Cascading Style Sheets (CSS) drive visual presentation and formatting in modern web design. Creating a print-friendly stylesheet can make your posts and pages easier to read in print form.

To create a print.css file, and to reference it in Thesis, the basic steps are these:

Create a text file named print.css, upload that file to the Thesis /custom/images folder, and finally, call the CSS file into the document head.

To be useful, print.css accomplishes more than a default print action. Goals often include legible text, along with reduced clutter and fewer images. An example follows.

Important: this code does not go into custom.css — this is sample content for the new print.css file:

@import url("../../style.css") print;
@import url("../layout.css") print;
@import url("../custom.css") print;

.custom #sidebars { display:none; }
.custom #footer_area.full_width, .custom  #footer { display:none; }

The first three lines above simply request CSS formatting from your existing Thesis defaults: style.css, layout.css, and custom.css. The result generates a printed version of the site that is visually similar to the screen version.

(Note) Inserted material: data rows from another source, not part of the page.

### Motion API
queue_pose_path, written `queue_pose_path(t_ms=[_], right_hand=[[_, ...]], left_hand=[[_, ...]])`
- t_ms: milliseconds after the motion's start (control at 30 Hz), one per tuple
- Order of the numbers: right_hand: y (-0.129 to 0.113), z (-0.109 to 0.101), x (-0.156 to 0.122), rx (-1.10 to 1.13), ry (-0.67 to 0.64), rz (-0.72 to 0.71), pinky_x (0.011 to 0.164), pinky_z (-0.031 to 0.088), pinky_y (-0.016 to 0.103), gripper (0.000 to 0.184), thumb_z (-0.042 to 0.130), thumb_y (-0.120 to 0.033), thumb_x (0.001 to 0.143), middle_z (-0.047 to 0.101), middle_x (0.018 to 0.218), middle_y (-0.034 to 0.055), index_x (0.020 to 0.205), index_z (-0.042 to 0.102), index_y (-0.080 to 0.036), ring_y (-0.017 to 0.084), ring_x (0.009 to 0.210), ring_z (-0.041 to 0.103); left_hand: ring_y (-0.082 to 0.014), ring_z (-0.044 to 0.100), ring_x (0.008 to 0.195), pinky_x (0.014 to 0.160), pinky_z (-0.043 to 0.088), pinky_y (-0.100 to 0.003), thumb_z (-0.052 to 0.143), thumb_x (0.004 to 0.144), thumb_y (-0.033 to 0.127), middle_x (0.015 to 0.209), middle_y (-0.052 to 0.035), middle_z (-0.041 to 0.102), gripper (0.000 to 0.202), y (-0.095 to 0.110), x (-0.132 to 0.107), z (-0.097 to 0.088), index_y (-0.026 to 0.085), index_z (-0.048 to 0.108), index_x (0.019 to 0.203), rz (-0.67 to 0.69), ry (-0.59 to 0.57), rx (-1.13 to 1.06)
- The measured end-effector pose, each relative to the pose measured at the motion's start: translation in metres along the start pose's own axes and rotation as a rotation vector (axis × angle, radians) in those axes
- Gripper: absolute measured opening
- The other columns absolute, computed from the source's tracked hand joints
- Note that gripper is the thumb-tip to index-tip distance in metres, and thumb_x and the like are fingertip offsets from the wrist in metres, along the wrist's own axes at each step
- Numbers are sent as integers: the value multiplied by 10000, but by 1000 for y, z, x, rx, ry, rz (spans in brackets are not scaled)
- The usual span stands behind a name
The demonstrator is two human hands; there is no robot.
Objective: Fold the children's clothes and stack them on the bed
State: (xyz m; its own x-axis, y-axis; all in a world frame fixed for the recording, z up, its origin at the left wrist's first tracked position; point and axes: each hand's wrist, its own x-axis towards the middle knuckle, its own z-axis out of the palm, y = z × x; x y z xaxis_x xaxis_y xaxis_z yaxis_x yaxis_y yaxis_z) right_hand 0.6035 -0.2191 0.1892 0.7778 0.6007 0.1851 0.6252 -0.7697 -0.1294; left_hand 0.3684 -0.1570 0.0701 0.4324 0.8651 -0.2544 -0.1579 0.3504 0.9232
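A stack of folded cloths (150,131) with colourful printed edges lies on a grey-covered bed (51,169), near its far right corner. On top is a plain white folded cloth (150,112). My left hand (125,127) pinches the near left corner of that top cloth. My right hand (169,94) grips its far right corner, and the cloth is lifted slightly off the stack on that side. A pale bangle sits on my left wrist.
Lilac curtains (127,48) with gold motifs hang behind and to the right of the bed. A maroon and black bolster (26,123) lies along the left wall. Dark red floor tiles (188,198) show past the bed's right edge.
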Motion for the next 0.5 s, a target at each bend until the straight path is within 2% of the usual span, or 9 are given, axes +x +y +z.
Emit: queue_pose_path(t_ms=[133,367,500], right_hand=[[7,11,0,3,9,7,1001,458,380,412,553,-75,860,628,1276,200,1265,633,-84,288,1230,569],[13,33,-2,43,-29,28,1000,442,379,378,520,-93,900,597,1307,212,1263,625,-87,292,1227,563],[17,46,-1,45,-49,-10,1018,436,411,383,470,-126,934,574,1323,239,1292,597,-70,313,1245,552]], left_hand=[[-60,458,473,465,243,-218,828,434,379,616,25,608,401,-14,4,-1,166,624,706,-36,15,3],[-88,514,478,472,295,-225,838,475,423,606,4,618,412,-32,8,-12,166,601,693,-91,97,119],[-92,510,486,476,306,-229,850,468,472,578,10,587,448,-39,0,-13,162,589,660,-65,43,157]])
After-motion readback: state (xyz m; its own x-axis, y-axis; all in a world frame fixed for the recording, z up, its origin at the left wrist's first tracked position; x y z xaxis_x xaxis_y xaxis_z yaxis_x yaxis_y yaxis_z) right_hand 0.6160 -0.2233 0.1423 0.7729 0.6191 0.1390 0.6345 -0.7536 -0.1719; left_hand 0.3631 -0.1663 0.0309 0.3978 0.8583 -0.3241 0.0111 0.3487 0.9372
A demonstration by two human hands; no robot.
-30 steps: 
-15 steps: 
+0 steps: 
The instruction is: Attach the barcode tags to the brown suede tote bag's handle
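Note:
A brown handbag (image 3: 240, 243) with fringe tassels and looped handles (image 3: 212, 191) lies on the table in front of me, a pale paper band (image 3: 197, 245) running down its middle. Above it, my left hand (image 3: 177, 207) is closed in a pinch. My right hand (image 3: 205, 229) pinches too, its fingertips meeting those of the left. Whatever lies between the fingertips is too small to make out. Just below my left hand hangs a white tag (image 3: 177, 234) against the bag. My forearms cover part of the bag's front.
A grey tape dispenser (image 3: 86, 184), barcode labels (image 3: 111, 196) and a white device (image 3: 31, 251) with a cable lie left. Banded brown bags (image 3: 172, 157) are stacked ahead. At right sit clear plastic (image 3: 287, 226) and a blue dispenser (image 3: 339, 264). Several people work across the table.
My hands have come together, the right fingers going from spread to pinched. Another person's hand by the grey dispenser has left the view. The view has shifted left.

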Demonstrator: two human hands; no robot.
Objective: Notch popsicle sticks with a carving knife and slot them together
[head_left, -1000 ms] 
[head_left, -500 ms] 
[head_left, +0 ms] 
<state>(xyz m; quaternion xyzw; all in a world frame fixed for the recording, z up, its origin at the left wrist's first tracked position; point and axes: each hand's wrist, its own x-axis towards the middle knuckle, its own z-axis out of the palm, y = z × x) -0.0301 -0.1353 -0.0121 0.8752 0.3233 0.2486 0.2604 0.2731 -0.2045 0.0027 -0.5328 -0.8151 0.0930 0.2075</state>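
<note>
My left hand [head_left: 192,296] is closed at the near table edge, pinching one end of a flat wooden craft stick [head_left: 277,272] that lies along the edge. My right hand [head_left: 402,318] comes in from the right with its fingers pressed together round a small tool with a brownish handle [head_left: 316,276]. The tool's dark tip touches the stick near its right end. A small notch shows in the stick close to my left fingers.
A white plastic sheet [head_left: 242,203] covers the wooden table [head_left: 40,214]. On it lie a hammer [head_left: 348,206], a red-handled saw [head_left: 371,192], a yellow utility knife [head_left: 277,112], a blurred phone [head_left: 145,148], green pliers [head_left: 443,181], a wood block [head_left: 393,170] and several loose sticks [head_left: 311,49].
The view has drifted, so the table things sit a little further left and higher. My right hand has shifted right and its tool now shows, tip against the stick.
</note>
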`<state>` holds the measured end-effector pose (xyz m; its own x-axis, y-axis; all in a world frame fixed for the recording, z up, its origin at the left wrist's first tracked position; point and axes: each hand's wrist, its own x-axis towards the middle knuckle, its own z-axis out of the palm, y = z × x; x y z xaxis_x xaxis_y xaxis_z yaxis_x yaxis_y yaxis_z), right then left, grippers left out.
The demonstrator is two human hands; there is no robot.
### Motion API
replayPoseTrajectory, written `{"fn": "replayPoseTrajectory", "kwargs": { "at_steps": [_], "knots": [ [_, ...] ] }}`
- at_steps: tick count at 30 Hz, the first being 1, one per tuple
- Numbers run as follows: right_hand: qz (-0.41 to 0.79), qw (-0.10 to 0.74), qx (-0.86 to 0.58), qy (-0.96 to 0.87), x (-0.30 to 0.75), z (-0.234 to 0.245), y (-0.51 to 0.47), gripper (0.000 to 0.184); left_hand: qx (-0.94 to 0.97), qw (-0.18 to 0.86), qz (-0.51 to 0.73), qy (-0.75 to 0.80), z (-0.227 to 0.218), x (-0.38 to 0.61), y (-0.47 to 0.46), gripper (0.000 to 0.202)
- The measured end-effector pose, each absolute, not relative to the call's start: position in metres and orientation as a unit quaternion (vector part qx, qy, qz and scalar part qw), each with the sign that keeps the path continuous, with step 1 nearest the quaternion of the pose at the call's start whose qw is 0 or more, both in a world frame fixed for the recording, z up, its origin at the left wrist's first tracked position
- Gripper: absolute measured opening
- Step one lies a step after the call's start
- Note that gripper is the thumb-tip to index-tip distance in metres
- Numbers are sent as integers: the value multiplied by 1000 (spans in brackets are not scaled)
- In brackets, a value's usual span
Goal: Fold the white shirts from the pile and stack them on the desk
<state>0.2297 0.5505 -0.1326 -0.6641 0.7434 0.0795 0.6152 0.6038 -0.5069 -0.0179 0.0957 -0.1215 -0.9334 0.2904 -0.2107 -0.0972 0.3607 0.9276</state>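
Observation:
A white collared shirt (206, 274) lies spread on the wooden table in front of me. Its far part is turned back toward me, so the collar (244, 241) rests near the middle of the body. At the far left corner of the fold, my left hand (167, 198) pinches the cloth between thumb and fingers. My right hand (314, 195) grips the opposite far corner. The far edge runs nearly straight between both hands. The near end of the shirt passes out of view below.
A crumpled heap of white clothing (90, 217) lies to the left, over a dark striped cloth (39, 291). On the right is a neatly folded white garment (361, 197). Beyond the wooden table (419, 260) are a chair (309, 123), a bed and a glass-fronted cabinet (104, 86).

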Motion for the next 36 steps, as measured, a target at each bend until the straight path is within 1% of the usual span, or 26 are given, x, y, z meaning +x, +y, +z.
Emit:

The last two lines are optional, and these can be removed or expanded. However, their inclusion hints at the potential of print.css contents — in the above, this site’s sidebars and footer will not be printed.

Now that you have a print.css file, upload it to /custom/images and call it with the following in custom_functions.php:

function print_friendly_css_file() { ?>
  <link rel="stylesheet" type="text/css" href="<?php bloginfo('template_directory'); ?>/custom/images/print.css" media="print">
<?php }

add_action('wp_head','print_friendly_css_file');

An alternative strategy would be to supply the absolute URL to print.css in the Thesis Site Options interface (under Document Head > Additional Scripts); however, the php function is more resilient to upgrades.